Your objective:
In the listing below, write out exactly each line from the first through the one containing "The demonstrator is".

>>>>>

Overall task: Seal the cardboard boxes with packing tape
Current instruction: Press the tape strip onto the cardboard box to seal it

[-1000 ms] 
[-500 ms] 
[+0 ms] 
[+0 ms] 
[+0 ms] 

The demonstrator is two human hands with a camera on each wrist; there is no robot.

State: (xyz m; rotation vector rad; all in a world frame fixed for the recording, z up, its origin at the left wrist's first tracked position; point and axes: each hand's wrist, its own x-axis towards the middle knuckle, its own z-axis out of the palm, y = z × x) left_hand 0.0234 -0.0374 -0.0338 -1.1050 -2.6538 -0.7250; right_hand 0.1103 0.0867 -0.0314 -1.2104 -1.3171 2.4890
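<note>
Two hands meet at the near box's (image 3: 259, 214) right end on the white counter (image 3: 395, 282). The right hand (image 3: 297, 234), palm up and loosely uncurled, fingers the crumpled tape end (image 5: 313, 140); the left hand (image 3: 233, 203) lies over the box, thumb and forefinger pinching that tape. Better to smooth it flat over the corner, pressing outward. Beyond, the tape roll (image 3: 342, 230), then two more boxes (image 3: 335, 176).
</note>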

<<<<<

Output for this task:
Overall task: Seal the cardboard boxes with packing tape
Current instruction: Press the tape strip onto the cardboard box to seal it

[-1000 ms] 
[-500 ms] 
[+0 ms] 
[+0 ms] 
[+0 ms] 

The demonstrator is two human hands with a camera on each wrist; there is no robot.

What appears above is the full answer.